Roscoria looked at Lyndis with a far-away intensity and a sad determination of expression, which made her think she had never seen so enthusiastic a young man.
"It is a glorious vocation, teaching," said Lyndis, gently.
"It seems so when you praise it."
Lyndis here grew a little absent-minded. She could follow him when he talked of his boys, but when he began on this new vein of sentiment she knew she must begin to dictate to him what he should say next. So she observed that the weather was fine, a fact that Roscoria had noticed before.
"It is the finest day I ever saw in my life, as well as the happiest," he replied loudly, and with fervor.
Beautiful Lyndis! she looked up with those starry eyes of hers and—begged his pardon! So the poor young man was obliged to pretend he had said something else. And there they were at the Tremenheeres' gate already, and Lyndis, with a somewhat more distant smile, took her racket, passed through the tiresome gate, and was lost amongst the laurels, whilst Roscoria hesitated. He did not attempt to follow her, but, after speaking a few words to his host and hostess, went in search of Tregurtha.
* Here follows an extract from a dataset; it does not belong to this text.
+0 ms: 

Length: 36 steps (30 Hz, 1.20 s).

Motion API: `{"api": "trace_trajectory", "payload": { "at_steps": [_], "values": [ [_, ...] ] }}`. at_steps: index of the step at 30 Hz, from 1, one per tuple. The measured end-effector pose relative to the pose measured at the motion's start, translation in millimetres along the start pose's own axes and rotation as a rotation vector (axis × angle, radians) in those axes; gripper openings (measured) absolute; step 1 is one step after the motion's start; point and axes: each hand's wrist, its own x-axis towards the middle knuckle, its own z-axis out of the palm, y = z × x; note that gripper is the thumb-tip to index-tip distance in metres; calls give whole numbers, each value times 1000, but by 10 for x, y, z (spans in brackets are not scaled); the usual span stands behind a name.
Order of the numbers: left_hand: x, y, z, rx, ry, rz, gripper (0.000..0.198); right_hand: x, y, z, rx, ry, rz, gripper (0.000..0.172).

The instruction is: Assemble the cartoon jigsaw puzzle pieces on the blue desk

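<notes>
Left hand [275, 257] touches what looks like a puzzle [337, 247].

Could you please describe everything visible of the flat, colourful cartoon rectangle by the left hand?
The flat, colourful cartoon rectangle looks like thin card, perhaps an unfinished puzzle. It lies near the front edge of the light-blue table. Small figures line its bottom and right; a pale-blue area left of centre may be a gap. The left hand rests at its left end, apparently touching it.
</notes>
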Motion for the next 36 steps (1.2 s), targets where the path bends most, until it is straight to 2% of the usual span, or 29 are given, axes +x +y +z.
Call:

Now Tregurtha, though he had started a quarter of an hour after his friend, and taken the longer route by the circumambient road, instead of going across country, had—for some reason inexplicable except to very young people—arrived long before Roscoria, and was disposed to be foolishly jocose upon the subject. Louis checked this tendency in his friend, though with some difficulty; and Tregurtha grew somber as he recounted the boredom of his experiences over a set of tennis, wherein his antagonists had dawdled about without any manner of spirit, whilst, as he himself was the best player on the ground, his partner naturally was the worst. Observing that Roscoria grew lax in his attention to these plaints, Tregurtha went and hovered aimlessly around a tea-table. He was speedily dislodged from this refuge by the hostess herself, who stormed up to him with a rustle of silk akin in sound to the spray of a mighty cataract, and an all-conquering inflation of demeanor peculiar to the grandees of Devonshire and Cornwall, and, seizing him by the arm, bore down upon the other end of the long salon with him in tow.
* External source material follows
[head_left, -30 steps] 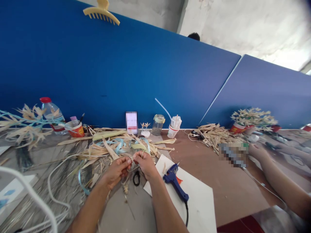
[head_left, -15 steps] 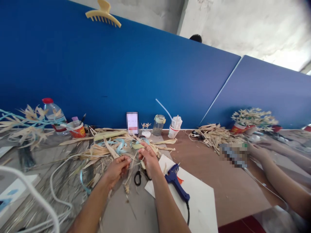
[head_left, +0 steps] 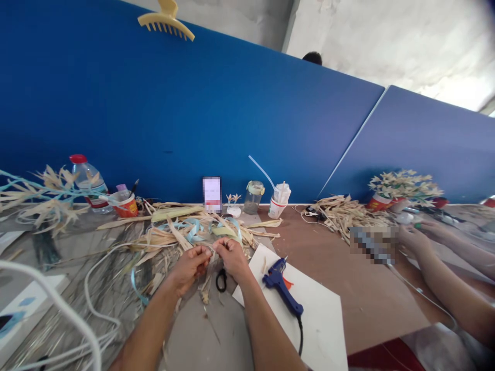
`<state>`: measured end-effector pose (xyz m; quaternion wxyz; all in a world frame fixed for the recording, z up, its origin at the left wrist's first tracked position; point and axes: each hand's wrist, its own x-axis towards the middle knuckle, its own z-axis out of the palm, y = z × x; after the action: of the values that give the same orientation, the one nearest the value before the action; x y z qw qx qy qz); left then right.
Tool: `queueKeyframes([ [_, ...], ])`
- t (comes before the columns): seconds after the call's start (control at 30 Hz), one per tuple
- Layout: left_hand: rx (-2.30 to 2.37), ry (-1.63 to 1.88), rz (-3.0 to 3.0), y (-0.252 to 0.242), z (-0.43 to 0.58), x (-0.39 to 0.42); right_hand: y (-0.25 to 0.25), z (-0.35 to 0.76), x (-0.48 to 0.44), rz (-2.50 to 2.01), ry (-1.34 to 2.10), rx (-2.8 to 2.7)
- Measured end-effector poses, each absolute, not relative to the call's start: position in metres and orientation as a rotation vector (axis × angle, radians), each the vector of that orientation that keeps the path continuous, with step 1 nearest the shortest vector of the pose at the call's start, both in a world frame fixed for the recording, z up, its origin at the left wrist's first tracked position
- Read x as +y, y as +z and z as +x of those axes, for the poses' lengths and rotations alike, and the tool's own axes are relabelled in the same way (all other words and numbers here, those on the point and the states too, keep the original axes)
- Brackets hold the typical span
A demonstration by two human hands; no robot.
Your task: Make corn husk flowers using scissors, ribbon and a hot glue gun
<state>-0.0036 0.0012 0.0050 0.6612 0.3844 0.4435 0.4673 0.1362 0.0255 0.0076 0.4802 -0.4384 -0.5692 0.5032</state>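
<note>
My left hand [head_left: 192, 265] and my right hand [head_left: 232, 259] meet over the husk pile, fingertips pinched and almost touching. Whatever lies between the fingers is too small to make out. Just under them, pale dried husk strips [head_left: 207, 286] hang or lie on the table; I cannot tell if they are held. Black-handled scissors [head_left: 221, 281] lie below my right hand, partly hidden by it. Beyond the hands spread dried corn husks [head_left: 178, 214] with light blue ribbon [head_left: 192, 230]. A blue glue gun [head_left: 284, 288] rests on a white board [head_left: 320, 330] to the right of my right forearm.
White cables [head_left: 91, 293] loop across the left side. Along the blue partition [head_left: 232, 103] stand a bottle [head_left: 91, 183], a red cup [head_left: 126, 207], a phone [head_left: 212, 193], a jar [head_left: 253, 198] and a white cup [head_left: 277, 206]. At right, a co-worker's hands [head_left: 415, 239] are near another husk pile [head_left: 340, 214].
My right hand has come down and closed from spread fingers to a pinch, meeting my left fingertips. It now covers more of the scissors. The view has shifted slightly.
</note>
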Motion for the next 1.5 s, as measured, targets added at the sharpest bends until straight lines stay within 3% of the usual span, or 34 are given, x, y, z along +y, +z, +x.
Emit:
queueKeyframes([
  [0.63,1.134,1.026,1.11,-0.0007,-0.0004,0.0036,0.0014,0.1333,0.0255,-1.373,0.811,-1.56],
  [0.87,1.177,1.071,1.144,-0.0034,0.0009,0.0046,0.0018,0.1344,0.0279,-1.38,0.989,-1.37],
  [1.03,1.143,1.122,0.986,0.0012,-0.0009,0.0032,0.0046,0.1399,0.0312,-1.139,1.202,-1.097],
  [1.23,1.073,1.127,0.893,0.0041,-0.0038,0.0025,0.0099,0.141,0.0264,-0.932,1.418,-1.156],
  [1.5,1.035,1.065,0.883,0.0025,-0.0012,0.0023,0.0058,0.1379,0.0283,-0.999,1.357,-1.274],
])
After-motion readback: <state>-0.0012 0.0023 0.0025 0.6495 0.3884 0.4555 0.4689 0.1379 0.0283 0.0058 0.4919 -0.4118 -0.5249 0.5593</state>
Tregurtha was a Cornishman himself, so he was equal to the occasion—drew up his height and adopted an attitude of breezy and elegant ease as he listened to Mrs. Tremenheere lisping something about a "Miss ——" (he could not catch the name), "introduce—very clever—not my style—pretty though——" etc., until she stormed off again, leaving Tregurtha anchored opposite a small but rather stately foreign-looking damsel, of pleasing exterior, with a pair of great soft blue-black eyes, which were gazing up at him with an expression of absolute fright. The occasion did not seem to warrant this nervousness, and Tregurtha was just thinking to himself, "What a shame to bring her out just yet! she looks so young and shy," when the maiden before him turned hastily round and slipped out by the French window on to the lawn, laughing consumedly. That laugh! he knew it. Dick pursued in hot curiosity and identified her. This was she—the heroine of the stockingless episode—this was Thetis—this was Arletta of Falaise.
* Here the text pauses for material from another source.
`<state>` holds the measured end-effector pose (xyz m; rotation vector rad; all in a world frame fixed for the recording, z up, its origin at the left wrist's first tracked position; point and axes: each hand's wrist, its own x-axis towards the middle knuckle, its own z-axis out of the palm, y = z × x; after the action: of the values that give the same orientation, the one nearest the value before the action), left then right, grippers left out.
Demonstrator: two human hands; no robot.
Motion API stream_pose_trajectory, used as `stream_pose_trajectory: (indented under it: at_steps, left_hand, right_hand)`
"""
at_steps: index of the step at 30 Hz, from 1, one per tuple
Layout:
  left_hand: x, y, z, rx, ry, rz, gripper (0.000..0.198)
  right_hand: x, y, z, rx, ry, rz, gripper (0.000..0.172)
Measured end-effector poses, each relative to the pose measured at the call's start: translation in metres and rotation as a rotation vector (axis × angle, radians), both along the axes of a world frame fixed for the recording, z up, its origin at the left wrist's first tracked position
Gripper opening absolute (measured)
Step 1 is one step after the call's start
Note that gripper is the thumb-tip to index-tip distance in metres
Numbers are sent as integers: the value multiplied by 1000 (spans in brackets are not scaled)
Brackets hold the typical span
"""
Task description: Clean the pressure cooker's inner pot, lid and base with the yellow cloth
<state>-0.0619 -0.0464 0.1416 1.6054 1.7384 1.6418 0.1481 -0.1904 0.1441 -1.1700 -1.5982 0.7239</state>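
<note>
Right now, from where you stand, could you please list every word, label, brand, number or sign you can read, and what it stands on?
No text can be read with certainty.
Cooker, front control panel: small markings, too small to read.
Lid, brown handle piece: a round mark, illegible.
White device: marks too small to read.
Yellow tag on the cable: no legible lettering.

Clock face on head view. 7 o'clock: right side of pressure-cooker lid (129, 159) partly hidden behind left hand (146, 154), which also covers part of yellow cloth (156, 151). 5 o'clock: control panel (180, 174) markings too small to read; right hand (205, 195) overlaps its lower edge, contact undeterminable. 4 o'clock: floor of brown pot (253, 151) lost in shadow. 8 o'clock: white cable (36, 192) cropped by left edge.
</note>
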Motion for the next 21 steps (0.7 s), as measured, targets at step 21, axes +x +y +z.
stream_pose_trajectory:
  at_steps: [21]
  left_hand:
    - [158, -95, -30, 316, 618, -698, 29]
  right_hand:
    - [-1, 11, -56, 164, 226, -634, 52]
"I think we have met before," quoth he, not without relish of the joke. But the lady of the hyacinthine eyes was too deeply conscious of that fact to enunciate a syllable. So there they two stood together on that almost deserted lawn (let us not be compelled to explain that every one else was drinking claret-cup!), under the heat of that summer sun, for several silent moments; and the man was losing his heart.
There was magic in the air that afternoon, for out came Roscoria presently (looking very much en l'air), and with him a tall, fair-haired woman, who only wanted wings. Tregurtha forgot himself in an instant, and, laying his hand on Louis' shoulder, led him up to Thetis, impressively and proudly observing:
"Miss ——, allow me to introduce my friend" (with emphasis) "Louis Roscoria!"
"Keeper of the Wild Beasts' Asylum, Torres Hall," murmured the said Roscoria, irreverently. "I have been deputed to arrange another set; shall we four play?"
Tregurtha gave vent to a muffled cheer, and the quartet marched (with some unseemly haste, lest other men should take their bishoprics) to the best ground, and there began. Tregurtha and Roscoria were noted players; together they were, in Devonshire at least, invincible. In a single, Tregurtha had the best of it.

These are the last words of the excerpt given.